> **Collected data**:

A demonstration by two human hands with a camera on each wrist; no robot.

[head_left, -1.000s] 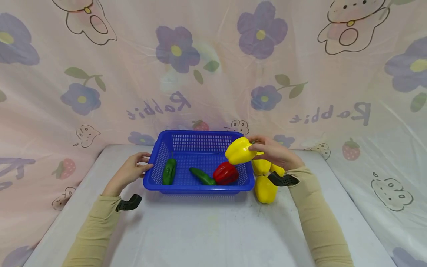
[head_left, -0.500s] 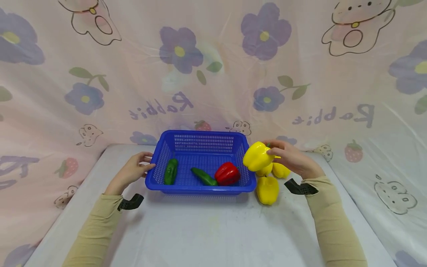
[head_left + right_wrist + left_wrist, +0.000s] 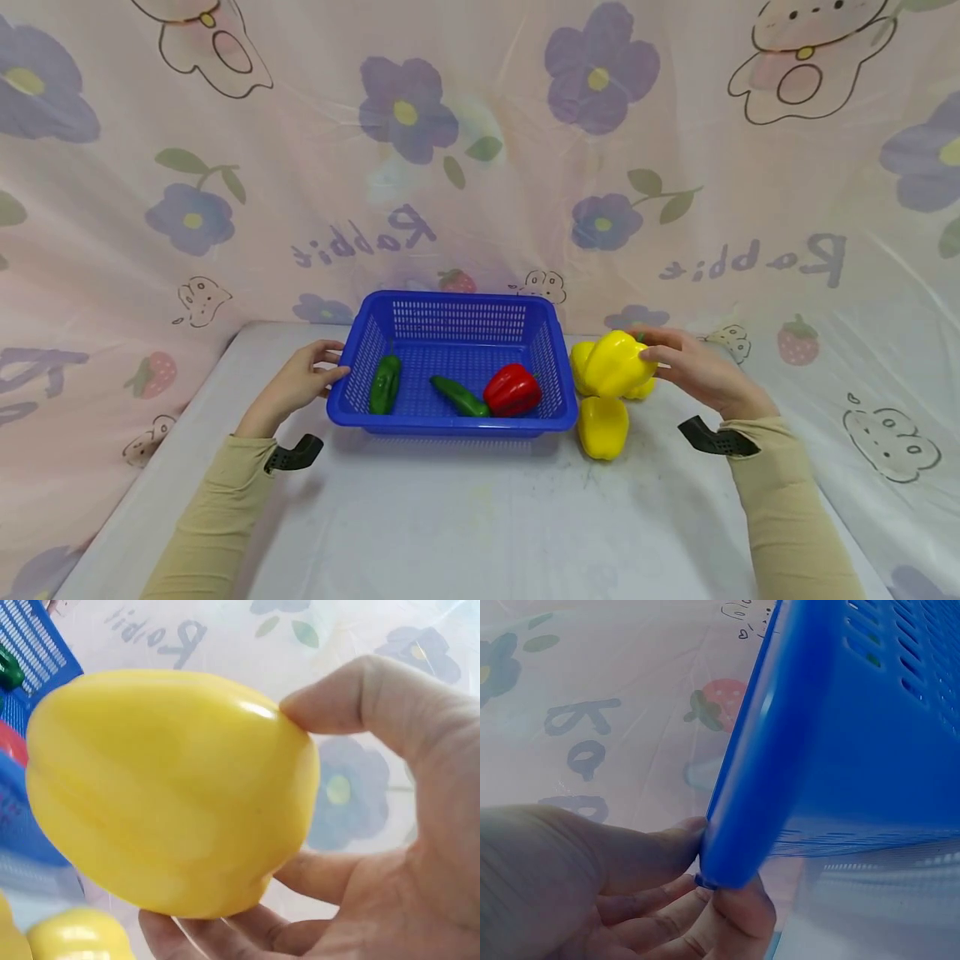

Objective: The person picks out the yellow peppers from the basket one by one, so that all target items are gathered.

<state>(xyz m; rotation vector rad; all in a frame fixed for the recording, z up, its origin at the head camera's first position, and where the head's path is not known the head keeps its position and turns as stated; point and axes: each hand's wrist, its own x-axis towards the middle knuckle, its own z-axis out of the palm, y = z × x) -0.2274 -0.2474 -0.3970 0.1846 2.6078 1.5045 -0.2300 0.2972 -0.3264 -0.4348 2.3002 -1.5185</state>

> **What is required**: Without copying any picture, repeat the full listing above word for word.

> **Written answer**:
A demonstration by two human hands with a camera on each wrist; no robot.

[head_left, -1.000s] 
[head_left, -0.500s] 
[head_left + right_wrist + left_wrist, +0.000s] 

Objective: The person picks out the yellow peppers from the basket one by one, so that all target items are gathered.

<state>(xyz m; rotation vector rad; all in a frame fixed for the recording, z up, its origin at the head camera's first position, and where the head's path is not known the head keeps its position and turns as stated; point and axes: each hand's wrist, its own x-axis towards the middle knuckle, its own z-axis out of the palm, y = z × x) -0.2274 -0.2474 -0.3970 0.1846 2.6078 1.5045 -0.2300 0.2972 -0.3264 -0.4348 2.3002 -1.5185</state>

Nothing further is required for this answer.